How comforting…
If there’s any one single thing that can unite the state of Texas in this moment is its ire for its grid system. Millions were left powerless for days on end. Without heat, households pipelines froze, and bursted – with images of flooded households flooding the airwaves. A boil notice is still in effect in areas such as Arlington, Fort Worth, Houston, and Tyler as a result of the outages pushing water treatment plants offline. While power is slowly being restored, with temperatures creeping back above freezing, and businesses beginning to reopen, we come to find that Texas was “seconds and minutes away” from facing months-long power outages, according to ERCOT officials. [Featured image: @JOE RAEDLE / GETTY IMAGES NORTH AMERICA / Getty Images via AFP]
The near cataclysmic moment came early Monday, outages for the state’s natural gas, wind, and coal plant systems, fell offline, creating a significant loss of energy supply for the state – raising severe warning signs.
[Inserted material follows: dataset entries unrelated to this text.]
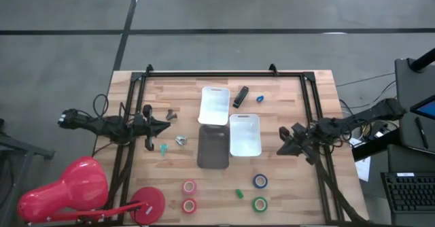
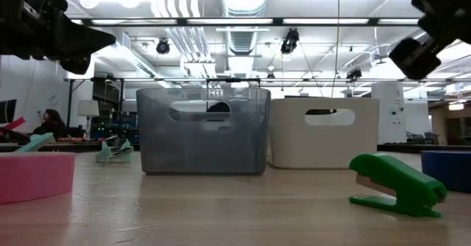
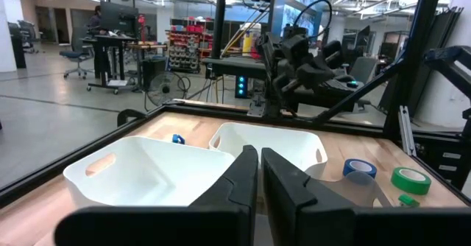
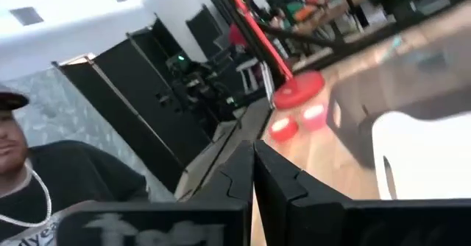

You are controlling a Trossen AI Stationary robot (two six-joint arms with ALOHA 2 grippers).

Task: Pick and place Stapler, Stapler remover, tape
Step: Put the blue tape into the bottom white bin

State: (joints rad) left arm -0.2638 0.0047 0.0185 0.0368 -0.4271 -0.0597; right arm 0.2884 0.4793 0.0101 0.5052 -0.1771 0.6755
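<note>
1. Wooden desk (image 1: 285, 91) carries three trays in the middle: two white trays (image 1: 215, 105) (image 1: 245, 134) and a grey tray (image 1: 213, 147) touching them.
2. Tape along the near edge: two red rolls (image 1: 189, 186) (image 1: 189, 205) side by side, a blue roll (image 1: 260, 181) with a green roll (image 1: 259, 204) just beside it.
3. Green stapler remover (image 2: 397, 185) lies between the red and blue rolls; a teal one (image 1: 164, 148) and a silvery one (image 1: 181, 140) lie left of the grey tray.
4. Black stapler (image 1: 240, 96) lies beside the far white tray; a small blue item (image 1: 259, 98) is near it.
5. Left tool (image 1: 165, 126) hovers above the desk's left side, fingers pressed together, holding nothing.
6. Right tool (image 1: 282, 147) hovers right of the white trays, fingers pressed together, empty.
</note>
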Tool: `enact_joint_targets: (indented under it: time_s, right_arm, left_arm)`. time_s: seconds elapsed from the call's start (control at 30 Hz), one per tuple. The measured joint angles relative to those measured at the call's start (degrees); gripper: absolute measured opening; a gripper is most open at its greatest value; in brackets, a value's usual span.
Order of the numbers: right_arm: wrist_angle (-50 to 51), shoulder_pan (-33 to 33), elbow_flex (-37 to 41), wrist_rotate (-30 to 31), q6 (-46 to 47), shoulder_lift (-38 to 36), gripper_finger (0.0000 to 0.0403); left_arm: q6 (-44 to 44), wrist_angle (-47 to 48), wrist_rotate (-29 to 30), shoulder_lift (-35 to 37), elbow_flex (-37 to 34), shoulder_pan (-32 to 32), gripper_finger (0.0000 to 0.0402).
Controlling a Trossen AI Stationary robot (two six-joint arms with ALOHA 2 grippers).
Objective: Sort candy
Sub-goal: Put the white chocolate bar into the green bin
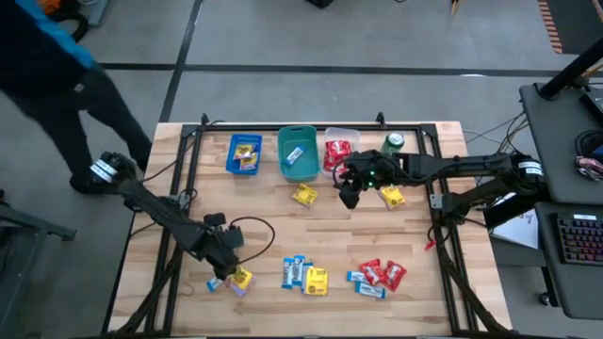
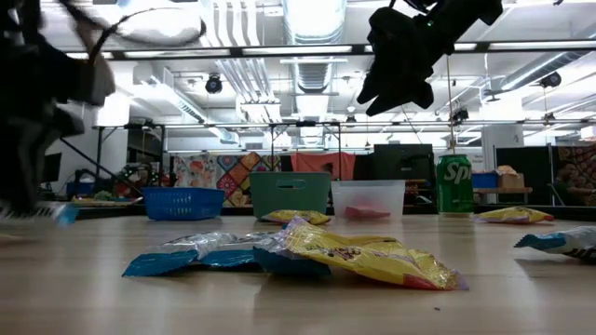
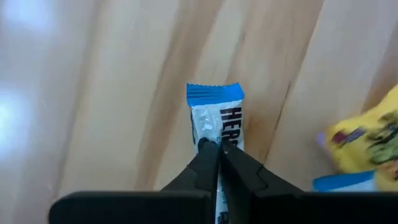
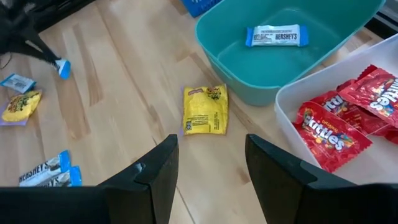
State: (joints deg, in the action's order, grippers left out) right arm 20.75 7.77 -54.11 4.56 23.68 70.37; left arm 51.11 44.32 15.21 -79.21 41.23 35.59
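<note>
Wooden table (image 1: pixel 320 231) holds a teal bin (image 1: pixel 299 153) at 12 o'clock with one Hershey's packet inside, right gripper (image 1: pixel 350 195) hovers at 1 o'clock, jaws wide and empty, left gripper (image 1: pixel 224 266) at 7 o'clock pinches a blue-white Hershey's packet (image 3: pixel 216 121).

Wooden table (image 1: pixel 320 231): three bins (image 1: pixel 299 154), soda can (image 1: pixel 393 143), scattered candy (image 1: pixel 305 274).
</note>
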Motion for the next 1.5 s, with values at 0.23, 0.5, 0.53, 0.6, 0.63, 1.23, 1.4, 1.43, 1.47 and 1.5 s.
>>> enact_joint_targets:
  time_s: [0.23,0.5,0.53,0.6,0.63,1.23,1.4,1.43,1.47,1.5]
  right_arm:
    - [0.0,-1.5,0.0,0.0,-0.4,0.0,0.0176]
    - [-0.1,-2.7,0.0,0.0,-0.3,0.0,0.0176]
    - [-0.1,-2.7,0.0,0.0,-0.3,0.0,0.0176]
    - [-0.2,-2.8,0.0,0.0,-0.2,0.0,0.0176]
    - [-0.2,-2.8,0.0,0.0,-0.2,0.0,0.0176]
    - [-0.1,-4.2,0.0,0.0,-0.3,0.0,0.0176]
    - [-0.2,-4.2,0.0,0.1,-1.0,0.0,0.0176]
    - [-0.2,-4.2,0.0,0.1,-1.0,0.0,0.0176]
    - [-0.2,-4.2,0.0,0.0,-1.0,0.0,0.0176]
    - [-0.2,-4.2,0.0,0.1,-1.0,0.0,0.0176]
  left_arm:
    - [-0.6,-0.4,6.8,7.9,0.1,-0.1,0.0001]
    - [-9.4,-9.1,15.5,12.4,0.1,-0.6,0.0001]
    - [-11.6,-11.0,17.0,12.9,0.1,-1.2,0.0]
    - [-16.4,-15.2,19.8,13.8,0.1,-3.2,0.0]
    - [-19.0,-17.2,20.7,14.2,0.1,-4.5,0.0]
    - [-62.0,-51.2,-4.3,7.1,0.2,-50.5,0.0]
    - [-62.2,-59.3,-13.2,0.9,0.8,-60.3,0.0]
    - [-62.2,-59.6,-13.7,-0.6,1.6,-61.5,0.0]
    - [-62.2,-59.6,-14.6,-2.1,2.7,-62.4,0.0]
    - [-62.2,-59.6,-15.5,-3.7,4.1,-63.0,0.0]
In this moment, officials made the decision to cut the power and implement rolling blackouts to conserve its remaining energy in the face of escalating demand.
“It needed to be addressed immediately,” said Bill Magness, president of ERCOT told the Texas Tribune. “It was seconds and minutes [from possible failure] given the amount of generation that was coming off the system.”
Had the officials not altered the power distribution system, Magness said, then more power units would have tripped offline, and resulted in disastrous consequences, i.e. the outages “could have occurred for months.”
Seeing the dwindling energy supply in the face of high demand, ERCOT officials issued an Emergency Energy Alert Level 3:
“ERCOT has issued an EEA level 3 because electric demand is very high right now, and supplies can’t keep up,” the company wrote on its website. “Reserves have dropped below 1,000 MW and are not expected to recover within 30 minutes; as a result, ERCOT has ordered transmission companies to reduce demand on the system.”
The Tribune notes that the worse case scenario would have been for the energy demand to supersede the state’s supply, resulting in possible equipment blowouts and fallen power lines – damage so severe, in fact, that the repair process could have lasted months.
“As chaotic as it was, the whole grid could’ve been in blackout,” Bernadette Johnson, senior VP of power and renewables at Austin-based Enverus, told the Tribune.
“The operators who took those actions to prevent a catastrophic blackout and much worse damage to our system, that was, I would say, the most difficult decision that had to be made throughout this whole event,” Magness told the Tribune.